- _Goal of the exercise_
Which lines of the data contain the string "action"? Copy every one.

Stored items
------------------------
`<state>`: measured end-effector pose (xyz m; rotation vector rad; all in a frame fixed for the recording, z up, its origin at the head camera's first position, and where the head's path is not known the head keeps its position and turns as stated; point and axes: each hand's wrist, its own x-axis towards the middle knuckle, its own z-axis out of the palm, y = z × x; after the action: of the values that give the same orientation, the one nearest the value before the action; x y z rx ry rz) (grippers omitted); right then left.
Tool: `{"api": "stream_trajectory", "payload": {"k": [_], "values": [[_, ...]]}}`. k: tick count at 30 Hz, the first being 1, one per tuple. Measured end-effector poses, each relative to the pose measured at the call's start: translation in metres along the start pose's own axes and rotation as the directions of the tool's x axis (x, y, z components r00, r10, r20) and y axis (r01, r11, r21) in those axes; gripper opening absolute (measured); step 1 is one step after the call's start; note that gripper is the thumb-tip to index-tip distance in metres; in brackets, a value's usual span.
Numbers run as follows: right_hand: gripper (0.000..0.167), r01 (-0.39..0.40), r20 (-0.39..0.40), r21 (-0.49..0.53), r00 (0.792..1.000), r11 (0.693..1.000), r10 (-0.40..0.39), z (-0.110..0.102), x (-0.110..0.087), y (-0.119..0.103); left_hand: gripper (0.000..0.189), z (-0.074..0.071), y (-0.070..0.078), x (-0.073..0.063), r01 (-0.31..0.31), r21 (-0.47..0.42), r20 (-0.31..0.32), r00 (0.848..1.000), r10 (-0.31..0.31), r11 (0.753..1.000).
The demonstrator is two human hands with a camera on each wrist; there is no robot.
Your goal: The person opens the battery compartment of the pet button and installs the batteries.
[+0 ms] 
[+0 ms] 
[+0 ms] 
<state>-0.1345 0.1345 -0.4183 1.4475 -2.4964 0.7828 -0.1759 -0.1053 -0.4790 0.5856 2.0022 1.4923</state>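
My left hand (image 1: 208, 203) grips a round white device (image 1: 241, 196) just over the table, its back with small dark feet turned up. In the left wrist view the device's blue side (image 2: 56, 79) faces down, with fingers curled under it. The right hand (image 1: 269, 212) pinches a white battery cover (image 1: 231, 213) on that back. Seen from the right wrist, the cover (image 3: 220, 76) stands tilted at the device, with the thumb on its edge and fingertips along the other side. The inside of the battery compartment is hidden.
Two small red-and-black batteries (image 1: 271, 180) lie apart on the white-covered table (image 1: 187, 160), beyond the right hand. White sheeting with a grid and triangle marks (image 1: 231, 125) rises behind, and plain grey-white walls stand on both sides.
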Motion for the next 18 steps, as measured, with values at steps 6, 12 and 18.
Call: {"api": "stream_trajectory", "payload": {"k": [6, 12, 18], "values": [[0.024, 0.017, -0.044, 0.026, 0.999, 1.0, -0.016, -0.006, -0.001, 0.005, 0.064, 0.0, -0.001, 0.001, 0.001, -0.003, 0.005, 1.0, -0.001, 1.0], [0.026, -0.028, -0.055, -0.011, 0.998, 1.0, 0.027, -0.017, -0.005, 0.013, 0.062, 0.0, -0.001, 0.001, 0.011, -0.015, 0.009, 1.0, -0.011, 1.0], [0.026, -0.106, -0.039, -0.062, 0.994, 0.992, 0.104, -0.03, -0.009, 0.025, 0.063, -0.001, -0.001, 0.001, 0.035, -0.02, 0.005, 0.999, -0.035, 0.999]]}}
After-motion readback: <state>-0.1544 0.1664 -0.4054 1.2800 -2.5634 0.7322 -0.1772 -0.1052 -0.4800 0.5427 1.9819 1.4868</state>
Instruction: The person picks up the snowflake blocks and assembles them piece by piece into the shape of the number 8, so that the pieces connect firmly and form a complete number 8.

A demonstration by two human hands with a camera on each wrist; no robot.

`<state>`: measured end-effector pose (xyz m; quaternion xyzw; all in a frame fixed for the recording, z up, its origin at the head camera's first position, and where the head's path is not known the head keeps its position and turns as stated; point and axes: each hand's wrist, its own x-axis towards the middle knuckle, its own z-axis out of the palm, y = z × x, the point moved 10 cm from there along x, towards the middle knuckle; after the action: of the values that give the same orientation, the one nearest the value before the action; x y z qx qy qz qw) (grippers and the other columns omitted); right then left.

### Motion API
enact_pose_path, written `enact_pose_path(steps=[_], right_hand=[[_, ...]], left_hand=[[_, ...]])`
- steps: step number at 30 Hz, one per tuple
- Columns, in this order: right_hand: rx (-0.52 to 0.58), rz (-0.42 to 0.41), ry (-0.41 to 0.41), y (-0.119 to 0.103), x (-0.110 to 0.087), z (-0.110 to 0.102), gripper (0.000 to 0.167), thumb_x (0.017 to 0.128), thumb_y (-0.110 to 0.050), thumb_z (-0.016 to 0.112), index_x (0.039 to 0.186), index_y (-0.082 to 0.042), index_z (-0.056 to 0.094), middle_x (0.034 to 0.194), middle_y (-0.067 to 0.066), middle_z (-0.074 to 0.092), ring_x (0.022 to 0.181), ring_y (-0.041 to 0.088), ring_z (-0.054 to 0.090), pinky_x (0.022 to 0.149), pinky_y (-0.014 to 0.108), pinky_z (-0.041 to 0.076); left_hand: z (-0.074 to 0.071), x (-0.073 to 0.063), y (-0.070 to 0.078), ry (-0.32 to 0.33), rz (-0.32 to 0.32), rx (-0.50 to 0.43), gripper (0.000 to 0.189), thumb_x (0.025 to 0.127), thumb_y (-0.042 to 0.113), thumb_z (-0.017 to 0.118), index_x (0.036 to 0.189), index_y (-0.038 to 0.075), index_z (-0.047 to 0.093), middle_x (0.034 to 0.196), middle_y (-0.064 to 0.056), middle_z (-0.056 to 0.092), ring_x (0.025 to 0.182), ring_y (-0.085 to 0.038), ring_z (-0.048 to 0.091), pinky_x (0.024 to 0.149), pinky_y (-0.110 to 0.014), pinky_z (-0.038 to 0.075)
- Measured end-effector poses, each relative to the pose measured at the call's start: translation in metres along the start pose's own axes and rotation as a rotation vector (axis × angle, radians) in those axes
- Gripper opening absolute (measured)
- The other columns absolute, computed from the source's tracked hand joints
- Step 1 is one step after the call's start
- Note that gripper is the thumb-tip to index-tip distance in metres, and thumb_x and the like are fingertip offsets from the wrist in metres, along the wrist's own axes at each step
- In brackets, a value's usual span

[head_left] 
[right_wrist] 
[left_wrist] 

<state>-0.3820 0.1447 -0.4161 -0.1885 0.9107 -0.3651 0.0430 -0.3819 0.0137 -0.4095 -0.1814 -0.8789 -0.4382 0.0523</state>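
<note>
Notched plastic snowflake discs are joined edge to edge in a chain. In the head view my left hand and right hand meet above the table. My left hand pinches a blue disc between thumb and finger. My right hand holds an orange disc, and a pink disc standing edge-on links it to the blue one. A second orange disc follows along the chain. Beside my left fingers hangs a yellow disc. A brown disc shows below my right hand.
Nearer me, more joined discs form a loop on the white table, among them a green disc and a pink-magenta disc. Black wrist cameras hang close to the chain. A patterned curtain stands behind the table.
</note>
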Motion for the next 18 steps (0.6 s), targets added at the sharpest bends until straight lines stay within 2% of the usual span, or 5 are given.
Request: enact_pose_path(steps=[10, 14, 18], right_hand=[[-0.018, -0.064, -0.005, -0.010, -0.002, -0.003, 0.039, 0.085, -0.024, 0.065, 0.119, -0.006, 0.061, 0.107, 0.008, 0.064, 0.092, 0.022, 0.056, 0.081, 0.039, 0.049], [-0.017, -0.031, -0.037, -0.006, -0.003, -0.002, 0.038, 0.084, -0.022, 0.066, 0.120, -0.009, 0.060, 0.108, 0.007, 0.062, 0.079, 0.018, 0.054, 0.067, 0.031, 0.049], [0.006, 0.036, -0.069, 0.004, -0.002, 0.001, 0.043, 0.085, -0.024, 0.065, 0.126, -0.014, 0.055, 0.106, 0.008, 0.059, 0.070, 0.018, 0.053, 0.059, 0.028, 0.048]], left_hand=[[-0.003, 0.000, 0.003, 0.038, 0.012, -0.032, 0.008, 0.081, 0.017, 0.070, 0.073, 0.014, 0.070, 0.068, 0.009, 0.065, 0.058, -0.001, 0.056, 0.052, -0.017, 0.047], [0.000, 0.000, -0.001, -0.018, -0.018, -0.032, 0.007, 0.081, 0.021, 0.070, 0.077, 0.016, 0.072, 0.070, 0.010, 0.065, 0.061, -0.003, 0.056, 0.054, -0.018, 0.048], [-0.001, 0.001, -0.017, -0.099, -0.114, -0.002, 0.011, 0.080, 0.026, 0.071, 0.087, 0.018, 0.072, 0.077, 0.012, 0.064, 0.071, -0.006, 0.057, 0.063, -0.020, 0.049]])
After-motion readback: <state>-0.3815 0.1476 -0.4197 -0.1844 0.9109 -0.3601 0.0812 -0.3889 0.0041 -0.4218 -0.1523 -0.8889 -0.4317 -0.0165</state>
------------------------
- _Answer box_
`<state>`: measured end-effector pose (xyz m; rotation vector rad; all in a frame fixed for the recording, z up, its origin at the head camera's first position, and where the head's path is not known the head keeps its position and turns as stated; point and axes: each hand's wrist, its own x-axis towards the middle knuckle, its own z-axis out of the palm, y = z × x; after the action: of the values that give the same orientation, the one nearest the value before the action; x y z rx ry rz) (grippers omitted); right then left.
`<state>`: measured end-effector pose (xyz m; quaternion xyzw; all in a frame fixed for the recording, z up, its origin at the head camera's first position, and where the head's path is not known the head keeps its position and turns as stated; point and axes: each hand's wrist, its own x-axis towards the middle knuckle, its own z-axis out of the palm, y = z × x, the point moved 10 cm from there along x, towards the middle knuckle; after the action: of the values that give the same orientation, the one nearest the value before the action; x y z qx qy qz qw) (grippers and the other columns omitted); right then left.

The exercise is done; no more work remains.